Required work:
Give every line of the listing back, exactly as written.

Study material:
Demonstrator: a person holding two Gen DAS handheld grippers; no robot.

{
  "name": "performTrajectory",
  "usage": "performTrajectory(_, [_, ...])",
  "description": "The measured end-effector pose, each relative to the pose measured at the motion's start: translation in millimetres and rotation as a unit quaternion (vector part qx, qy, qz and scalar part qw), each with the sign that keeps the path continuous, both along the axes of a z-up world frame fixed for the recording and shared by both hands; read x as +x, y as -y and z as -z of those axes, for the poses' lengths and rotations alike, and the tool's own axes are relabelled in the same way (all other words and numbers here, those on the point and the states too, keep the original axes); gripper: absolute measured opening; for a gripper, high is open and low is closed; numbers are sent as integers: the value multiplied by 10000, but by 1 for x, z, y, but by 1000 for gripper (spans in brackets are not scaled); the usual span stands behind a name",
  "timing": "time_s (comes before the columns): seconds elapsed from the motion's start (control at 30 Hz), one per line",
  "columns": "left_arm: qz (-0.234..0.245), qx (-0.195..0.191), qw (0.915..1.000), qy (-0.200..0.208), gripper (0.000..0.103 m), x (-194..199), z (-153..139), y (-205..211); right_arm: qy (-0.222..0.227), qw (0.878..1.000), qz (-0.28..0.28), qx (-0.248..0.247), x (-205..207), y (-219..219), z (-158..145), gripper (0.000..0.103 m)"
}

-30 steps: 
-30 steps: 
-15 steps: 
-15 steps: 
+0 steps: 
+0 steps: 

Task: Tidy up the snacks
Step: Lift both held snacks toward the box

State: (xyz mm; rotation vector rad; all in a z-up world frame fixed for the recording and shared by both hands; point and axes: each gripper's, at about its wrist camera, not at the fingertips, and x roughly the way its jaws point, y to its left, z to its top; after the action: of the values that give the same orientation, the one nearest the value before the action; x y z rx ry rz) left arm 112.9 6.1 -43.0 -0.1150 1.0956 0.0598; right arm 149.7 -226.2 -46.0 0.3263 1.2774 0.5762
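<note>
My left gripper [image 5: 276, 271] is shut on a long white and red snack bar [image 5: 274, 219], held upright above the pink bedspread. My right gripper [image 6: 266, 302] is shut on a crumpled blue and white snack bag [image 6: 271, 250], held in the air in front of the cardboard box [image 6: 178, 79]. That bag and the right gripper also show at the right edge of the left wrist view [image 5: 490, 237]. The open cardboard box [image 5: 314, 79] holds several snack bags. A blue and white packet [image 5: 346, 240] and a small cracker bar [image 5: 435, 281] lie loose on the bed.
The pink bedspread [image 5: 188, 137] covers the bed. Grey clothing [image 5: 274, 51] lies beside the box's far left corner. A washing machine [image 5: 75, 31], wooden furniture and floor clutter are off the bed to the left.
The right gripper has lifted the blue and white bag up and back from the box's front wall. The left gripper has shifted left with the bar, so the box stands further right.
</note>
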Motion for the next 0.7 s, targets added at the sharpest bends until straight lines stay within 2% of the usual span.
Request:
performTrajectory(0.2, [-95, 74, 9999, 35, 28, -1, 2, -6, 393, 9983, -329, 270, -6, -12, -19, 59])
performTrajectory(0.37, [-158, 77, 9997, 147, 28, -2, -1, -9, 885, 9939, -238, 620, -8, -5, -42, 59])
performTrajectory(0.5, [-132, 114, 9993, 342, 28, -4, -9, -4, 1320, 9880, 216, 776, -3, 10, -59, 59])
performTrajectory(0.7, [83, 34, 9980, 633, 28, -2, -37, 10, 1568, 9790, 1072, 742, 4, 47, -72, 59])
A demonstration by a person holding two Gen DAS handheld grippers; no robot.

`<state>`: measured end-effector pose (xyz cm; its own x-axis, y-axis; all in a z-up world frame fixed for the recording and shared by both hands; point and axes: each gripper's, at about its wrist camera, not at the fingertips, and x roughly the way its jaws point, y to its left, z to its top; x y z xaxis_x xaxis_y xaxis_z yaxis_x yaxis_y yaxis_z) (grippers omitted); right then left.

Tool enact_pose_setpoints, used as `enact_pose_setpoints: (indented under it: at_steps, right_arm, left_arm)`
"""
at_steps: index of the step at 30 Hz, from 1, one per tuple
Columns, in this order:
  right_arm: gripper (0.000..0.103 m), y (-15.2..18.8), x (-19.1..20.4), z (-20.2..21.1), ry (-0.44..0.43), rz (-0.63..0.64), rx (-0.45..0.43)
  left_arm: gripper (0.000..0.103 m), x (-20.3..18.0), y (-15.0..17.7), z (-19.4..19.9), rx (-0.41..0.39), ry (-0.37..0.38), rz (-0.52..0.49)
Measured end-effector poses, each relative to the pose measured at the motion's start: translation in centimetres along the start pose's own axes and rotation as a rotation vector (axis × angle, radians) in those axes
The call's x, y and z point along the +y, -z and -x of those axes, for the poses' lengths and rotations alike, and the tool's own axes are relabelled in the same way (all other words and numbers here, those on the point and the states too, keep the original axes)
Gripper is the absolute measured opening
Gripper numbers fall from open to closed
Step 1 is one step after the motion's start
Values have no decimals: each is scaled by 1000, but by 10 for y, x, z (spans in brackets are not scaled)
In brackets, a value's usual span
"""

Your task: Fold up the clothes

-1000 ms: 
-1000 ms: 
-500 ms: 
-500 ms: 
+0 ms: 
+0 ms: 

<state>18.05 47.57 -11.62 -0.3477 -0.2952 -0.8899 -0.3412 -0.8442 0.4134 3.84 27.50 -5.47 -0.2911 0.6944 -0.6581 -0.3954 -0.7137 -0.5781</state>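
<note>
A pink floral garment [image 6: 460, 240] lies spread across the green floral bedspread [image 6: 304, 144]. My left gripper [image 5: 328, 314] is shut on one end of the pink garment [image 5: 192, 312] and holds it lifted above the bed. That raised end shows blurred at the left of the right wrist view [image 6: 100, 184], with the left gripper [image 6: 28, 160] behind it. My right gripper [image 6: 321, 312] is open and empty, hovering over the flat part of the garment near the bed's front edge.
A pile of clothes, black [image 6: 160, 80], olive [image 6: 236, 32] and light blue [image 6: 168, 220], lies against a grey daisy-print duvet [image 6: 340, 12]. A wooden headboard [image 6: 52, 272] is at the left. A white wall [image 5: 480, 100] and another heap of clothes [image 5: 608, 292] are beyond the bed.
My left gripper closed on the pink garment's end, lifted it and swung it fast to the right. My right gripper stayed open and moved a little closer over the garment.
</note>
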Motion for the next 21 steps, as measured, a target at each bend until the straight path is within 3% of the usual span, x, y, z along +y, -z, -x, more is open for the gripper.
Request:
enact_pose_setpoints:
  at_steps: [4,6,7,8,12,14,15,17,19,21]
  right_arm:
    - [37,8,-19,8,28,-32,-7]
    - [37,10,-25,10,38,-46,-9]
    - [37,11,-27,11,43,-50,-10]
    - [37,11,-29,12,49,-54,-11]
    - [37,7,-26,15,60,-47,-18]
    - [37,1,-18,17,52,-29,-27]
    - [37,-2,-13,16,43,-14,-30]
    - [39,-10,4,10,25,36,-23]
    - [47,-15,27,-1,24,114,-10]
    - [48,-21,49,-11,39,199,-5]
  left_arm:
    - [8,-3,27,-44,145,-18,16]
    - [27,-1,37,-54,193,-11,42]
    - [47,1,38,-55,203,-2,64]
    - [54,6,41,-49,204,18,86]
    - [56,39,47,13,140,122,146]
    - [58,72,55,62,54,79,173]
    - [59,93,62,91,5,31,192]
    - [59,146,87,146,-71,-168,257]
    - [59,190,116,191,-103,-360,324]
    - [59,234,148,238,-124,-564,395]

Solution to the problem:
Demonstrator: a person holding two Gen DAS handheld grippers; no robot.

{
  "name": "performTrajectory",
  "usage": "performTrajectory(_, [_, ...])",
  "description": "The measured end-effector pose, each relative to the pose measured at the motion's start: translation in millimetres and rotation as a unit quaternion (vector part qx, qy, qz and scalar part qw), each with the sign that keeps the path continuous, both along the axes of a z-up world frame fixed for the recording and shared by both hands; read x as +x, y as -y and z as -z of those axes, for the poses' lengths and rotations alike, and the tool's own axes are relabelled in the same way (all other words and numbers here, those on the point and the states too, keep the original axes); gripper: absolute measured opening; for a gripper, high is open and low is closed; numbers are sent as integers: the value multiplied by 10000, but by 1 for x, z, y, but by 1000 for gripper (spans in brackets are not scaled); the usual span stands behind a name",
  "timing": "time_s (comes before the columns): seconds elapsed from the motion's start (control at 30 Hz), one per line",
  "columns": "left_arm: qz (-0.234..0.245), qx (-0.195..0.191), qw (0.915..1.000), qy (-0.200..0.208), gripper (0.000..0.103 m), x (-194..199), z (-153..139), y (-205..211); right_arm: qy (-0.222..0.227), qw (0.878..1.000), qz (-0.28..0.28), qx (-0.248..0.247), x (-205..207), y (-219..219), z (-158..145), gripper (0.000..0.103 m)"
}

-30 steps: 
-30 steps: 
-15 steps: 
-15 steps: 
+0 steps: 
+0 steps: 

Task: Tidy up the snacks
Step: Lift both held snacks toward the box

State: (xyz mm; rotation vector rad; all in a z-up world frame fixed for the recording and shared by both hands; point and axes: each gripper's, at about its wrist camera, not at the fingertips, and x roughly the way its jaws point, y to its left, z to its top; after the action: of the values that give the same orientation, the one nearest the value before the action; x y z rx ry rz) left arm 112.9 6.1 -43.0 -0.1150 1.0956 0.0598; right arm 149.7 -226.2 -46.0 0.3263 1.2774 0.5762
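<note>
My left gripper [image 5: 276, 271] is shut on a long white and red snack bar [image 5: 274, 219], held upright above the pink bedspread. My right gripper [image 6: 266, 302] is shut on a crumpled blue and white snack bag [image 6: 271, 250], held in the air in front of the cardboard box [image 6: 178, 79]. That bag and the right gripper also show at the right edge of the left wrist view [image 5: 490, 237]. The open cardboard box [image 5: 314, 79] holds several snack bags. A blue and white packet [image 5: 346, 240] and a small cracker bar [image 5: 435, 281] lie loose on the bed.
The pink bedspread [image 5: 188, 137] covers the bed. Grey clothing [image 5: 274, 51] lies beside the box's far left corner. A washing machine [image 5: 75, 31], wooden furniture and floor clutter are off the bed to the left.
The right gripper has lifted the blue and white bag up and back from the box's front wall. The left gripper has shifted left with the bar, so the box stands further right.
</note>
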Motion for the next 0.7 s, targets added at the sharpest bends until straight lines stay within 2% of the usual span.
Request:
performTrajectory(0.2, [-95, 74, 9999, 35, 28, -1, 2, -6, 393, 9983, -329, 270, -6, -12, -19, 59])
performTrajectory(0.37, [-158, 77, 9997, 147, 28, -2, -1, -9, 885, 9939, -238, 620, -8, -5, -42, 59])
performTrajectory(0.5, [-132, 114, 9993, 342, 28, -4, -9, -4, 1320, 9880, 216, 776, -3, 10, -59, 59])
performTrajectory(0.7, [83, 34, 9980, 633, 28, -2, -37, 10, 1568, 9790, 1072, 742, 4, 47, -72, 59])
A demonstration by a person holding two Gen DAS handheld grippers; no robot.

`<state>`: measured end-effector pose (xyz cm; its own x-axis, y-axis; all in a z-up world frame fixed for the recording and shared by both hands; point and axes: each gripper's, at about its wrist camera, not at the fingertips, and x roughly the way its jaws point, y to its left, z to its top; x y z xaxis_x xaxis_y xaxis_z yaxis_x yaxis_y yaxis_z) (grippers omitted); right then left.

Tool enact_pose_setpoints, used as `enact_pose_setpoints: (indented under it: at_steps, right_arm, left_arm)`
"""
at_steps: index of the step at 30 Hz, from 1, one per tuple
Columns, in this order:
  right_arm: gripper (0.000..0.103 m), y (-15.2..18.8), x (-19.1..20.4), z (-20.2..21.1), ry (-0.44..0.43), rz (-0.63..0.64), rx (-0.45..0.43)
  left_arm: gripper (0.000..0.103 m), x (-20.3..18.0), y (-15.0..17.7), z (-19.4..19.9), rx (-0.41..0.39), ry (-0.37..0.38), rz (-0.52..0.49)
Measured end-effector poses, each relative to the pose measured at the motion's start: translation in centimetres along the start pose's own axes and rotation as a rotation vector (axis × angle, radians) in those axes
The call's x, y and z point along the +y, -z and -x of those axes, for the poses' lengths and rotations alike, and the tool's own axes are relabelled in the same way (all other words and numbers here, those on the point and the states too, keep the original axes)
Gripper is the absolute measured opening
Gripper numbers fall from open to closed
Step 1 is one step after the motion's start
Values have no decimals: each is scaled by 1000, but by 10 for y, x, z (spans in brackets are not scaled)
In brackets, a value's usual span
"""

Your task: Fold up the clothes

-1000 ms: 
-1000 ms: 
-500 ms: 
-500 ms: 
+0 ms: 
+0 ms: 

<state>18.05 47.57 -11.62 -0.3477 -0.2952 -0.8899 -0.3412 -0.8442 0.4134 3.84 27.50 -5.47 -0.2911 0.6944 -0.6581 -0.3954 -0.7137 -0.5781</state>
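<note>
A pink floral garment [image 6: 460, 240] lies spread across the green floral bedspread [image 6: 304, 144]. My left gripper [image 5: 328, 314] is shut on one end of the pink garment [image 5: 192, 312] and holds it lifted above the bed. That raised end shows blurred at the left of the right wrist view [image 6: 100, 184], with the left gripper [image 6: 28, 160] behind it. My right gripper [image 6: 321, 312] is open and empty, hovering over the flat part of the garment near the bed's front edge.
A pile of clothes, black [image 6: 160, 80], olive [image 6: 236, 32] and light blue [image 6: 168, 220], lies against a grey daisy-print duvet [image 6: 340, 12]. A wooden headboard [image 6: 52, 272] is at the left. A white wall [image 5: 480, 100] and another heap of clothes [image 5: 608, 292] are beyond the bed.
My left gripper closed on the pink garment's end, lifted it and swung it fast to the right. My right gripper stayed open and moved a little closer over the garment.
</note>
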Motion for the next 21 steps, as measured, a target at each bend until the straight path is within 3% of the usual span, x, y, z along +y, -z, -x, more is open for the gripper.
Request:
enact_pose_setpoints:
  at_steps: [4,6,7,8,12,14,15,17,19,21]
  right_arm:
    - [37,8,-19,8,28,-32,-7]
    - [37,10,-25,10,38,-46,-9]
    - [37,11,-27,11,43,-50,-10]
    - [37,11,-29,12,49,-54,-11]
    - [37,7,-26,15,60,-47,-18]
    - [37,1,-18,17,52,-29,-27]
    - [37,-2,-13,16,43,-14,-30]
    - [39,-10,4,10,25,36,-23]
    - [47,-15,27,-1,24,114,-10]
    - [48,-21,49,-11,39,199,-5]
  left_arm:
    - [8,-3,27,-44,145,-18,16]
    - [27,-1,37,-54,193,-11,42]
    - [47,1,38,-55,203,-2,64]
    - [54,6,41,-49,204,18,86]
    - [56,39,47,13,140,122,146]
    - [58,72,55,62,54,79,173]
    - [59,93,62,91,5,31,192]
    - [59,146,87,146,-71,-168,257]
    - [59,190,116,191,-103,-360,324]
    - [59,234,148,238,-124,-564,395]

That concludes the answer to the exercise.